Tinha idéias e comportamentos avançados. Era abolicionista, republicana, possuía pensamentos positivistas, precursora do movimento a favor do voto, indianista e, principalmente, feminista, quando essa expressão ainda nem existia. Não havia espaço no Brasil da primeira metade do século XIX para uma mulher sozinha, expressando-se a favor da abolição dos escravos, da proclamação da república e ainda requisitando igualdade de direitos entre homens e mulheres. Nísia se comportou como uma mulher dos tempos atuais, dona de si mesma e de discursos altamente inteligentes. Constância Lima Duarte afirma:
Foi uma das primeiras a colaborar em jornais, a partir de 1830, em Recife, publicando mais tarde contos, poesias, novelas e ensaios periódicos no Rio de Janeiro. Envolveu-se plenamente com as questões culturais de seu tempo manifestando-as em sua militância que se abria em diversas vertentes. (2001, p. 194).
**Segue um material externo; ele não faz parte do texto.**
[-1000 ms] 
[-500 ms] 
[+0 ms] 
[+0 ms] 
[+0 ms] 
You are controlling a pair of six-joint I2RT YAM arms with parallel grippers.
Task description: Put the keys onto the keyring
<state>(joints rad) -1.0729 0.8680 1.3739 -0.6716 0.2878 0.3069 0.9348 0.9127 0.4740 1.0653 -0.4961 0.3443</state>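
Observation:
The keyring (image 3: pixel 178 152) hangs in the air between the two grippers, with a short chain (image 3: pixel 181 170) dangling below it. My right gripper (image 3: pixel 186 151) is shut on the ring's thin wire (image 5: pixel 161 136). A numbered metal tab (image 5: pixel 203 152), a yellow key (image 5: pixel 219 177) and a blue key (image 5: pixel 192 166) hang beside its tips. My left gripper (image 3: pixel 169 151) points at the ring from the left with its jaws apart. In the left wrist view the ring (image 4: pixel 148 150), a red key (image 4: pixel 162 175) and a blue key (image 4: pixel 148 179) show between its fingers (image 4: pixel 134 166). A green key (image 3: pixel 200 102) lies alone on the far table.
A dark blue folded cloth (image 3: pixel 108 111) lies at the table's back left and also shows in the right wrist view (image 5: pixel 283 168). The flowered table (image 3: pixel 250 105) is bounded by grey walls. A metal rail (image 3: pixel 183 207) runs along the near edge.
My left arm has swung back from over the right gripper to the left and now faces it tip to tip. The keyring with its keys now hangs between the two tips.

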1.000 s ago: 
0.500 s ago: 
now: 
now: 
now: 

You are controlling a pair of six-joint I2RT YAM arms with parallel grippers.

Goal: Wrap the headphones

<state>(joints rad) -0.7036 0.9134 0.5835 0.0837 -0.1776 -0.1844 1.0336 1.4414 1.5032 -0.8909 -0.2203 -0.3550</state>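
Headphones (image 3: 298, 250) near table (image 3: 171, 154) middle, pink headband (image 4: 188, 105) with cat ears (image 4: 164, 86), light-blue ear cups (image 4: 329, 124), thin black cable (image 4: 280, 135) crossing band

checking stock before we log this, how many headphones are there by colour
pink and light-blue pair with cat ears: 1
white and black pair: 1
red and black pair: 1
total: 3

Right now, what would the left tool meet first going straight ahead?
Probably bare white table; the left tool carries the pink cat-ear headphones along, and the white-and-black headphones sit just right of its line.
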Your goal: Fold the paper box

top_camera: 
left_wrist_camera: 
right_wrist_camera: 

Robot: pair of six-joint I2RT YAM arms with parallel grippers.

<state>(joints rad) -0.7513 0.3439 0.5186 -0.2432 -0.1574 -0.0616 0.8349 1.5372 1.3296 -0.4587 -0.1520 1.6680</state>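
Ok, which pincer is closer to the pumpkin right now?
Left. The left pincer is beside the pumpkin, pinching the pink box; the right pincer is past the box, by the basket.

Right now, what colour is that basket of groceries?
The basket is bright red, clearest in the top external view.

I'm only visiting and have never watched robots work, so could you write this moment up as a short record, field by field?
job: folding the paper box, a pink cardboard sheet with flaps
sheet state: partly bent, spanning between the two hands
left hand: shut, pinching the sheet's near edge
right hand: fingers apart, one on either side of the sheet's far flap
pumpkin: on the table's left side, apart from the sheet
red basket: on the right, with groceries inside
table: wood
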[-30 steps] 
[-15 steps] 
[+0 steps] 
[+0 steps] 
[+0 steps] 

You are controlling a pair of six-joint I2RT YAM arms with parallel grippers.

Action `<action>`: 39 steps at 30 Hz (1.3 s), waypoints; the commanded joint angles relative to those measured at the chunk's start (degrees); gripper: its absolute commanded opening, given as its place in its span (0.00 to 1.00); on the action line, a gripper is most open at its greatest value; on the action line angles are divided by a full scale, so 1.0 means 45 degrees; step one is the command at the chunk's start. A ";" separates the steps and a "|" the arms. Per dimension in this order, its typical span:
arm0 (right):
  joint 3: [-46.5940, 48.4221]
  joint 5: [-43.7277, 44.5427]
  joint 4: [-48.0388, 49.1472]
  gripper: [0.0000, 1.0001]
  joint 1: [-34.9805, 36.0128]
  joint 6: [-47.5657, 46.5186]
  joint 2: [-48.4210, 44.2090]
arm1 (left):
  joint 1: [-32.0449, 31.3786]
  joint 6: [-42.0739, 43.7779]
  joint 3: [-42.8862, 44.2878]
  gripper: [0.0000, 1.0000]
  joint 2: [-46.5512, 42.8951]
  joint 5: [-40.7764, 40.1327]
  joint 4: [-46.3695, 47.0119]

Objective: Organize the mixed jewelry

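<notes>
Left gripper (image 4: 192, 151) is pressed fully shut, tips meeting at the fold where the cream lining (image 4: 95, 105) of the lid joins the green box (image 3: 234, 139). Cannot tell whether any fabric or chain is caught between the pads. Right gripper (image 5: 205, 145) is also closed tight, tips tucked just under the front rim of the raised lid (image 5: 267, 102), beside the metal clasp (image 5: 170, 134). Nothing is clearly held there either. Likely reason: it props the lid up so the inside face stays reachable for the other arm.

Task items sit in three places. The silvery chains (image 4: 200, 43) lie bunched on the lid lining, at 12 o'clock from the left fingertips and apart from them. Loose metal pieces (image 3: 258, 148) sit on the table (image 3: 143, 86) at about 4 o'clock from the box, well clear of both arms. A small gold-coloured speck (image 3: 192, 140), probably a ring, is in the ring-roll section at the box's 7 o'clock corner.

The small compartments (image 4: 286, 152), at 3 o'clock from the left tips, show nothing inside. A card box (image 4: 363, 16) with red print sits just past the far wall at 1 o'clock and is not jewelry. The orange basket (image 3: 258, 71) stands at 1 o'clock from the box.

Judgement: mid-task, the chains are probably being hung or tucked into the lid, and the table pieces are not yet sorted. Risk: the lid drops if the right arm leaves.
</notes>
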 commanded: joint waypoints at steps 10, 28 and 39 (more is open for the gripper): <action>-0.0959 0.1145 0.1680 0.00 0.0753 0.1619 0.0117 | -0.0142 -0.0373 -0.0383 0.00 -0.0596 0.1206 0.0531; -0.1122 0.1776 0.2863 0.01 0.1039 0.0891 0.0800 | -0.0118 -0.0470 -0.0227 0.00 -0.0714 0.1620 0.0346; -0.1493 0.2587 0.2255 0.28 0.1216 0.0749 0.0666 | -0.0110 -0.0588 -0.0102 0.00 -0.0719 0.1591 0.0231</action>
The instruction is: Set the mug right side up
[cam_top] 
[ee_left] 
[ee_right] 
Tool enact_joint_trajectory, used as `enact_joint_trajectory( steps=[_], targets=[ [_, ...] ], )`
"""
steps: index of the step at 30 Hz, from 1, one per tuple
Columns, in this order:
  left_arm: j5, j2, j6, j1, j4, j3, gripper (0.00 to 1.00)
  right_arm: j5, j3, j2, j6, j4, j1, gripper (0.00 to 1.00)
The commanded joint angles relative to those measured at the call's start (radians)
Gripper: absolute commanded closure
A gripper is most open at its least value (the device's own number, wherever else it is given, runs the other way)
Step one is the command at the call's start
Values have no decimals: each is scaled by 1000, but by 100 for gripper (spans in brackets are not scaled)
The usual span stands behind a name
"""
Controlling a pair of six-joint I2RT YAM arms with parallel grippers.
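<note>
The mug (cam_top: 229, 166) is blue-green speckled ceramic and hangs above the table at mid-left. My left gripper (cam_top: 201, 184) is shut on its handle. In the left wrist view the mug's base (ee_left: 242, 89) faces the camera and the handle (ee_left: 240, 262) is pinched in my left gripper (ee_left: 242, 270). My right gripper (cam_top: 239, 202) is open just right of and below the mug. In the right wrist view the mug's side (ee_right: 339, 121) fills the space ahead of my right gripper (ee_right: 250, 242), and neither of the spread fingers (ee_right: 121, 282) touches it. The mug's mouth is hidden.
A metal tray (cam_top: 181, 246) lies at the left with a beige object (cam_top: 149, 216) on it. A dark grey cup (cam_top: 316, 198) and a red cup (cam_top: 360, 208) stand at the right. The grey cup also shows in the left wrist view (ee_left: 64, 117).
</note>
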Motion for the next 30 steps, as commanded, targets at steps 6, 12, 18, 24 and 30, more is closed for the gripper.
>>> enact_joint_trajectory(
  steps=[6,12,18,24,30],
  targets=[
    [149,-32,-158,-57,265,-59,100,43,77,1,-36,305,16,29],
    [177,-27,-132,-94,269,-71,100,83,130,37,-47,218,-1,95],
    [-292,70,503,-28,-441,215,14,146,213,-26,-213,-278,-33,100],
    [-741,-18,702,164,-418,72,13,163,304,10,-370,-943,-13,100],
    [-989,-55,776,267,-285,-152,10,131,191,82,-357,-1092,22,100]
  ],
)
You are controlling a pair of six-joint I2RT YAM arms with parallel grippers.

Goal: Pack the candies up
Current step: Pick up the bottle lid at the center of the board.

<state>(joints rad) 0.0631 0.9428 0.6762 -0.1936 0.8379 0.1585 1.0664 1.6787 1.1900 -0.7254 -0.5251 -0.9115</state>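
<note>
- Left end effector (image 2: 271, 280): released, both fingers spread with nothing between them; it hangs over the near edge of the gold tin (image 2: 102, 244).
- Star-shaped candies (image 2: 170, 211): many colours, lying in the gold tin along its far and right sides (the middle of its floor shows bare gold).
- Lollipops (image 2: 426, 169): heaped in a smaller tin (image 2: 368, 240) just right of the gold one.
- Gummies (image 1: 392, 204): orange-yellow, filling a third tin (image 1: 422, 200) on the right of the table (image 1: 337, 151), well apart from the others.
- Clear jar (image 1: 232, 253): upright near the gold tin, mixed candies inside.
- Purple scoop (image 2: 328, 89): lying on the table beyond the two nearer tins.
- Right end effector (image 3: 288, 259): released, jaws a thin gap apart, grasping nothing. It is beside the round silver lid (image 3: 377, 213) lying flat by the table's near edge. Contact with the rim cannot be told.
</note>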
Nísia foi uma mulher a frente de seu tempo, e mesmo pertencente à classe das minorias resolveu mudar a sua realidade e a realidade de outras mulheres no Brasil e no mundo. Possuía também pensamentos revolucionários e inovadores, ela tinha o objetivo, de acordo com a pesquisadora citada, de conscientizar homens e mulheres sobre seus deveres e mudanças que estavam ocorrendo na sociedade. Nísia proclamava o direito da mulher à educação e ao trabalho, exigindo também o respeito e a igualdade perante os membros da sociedade.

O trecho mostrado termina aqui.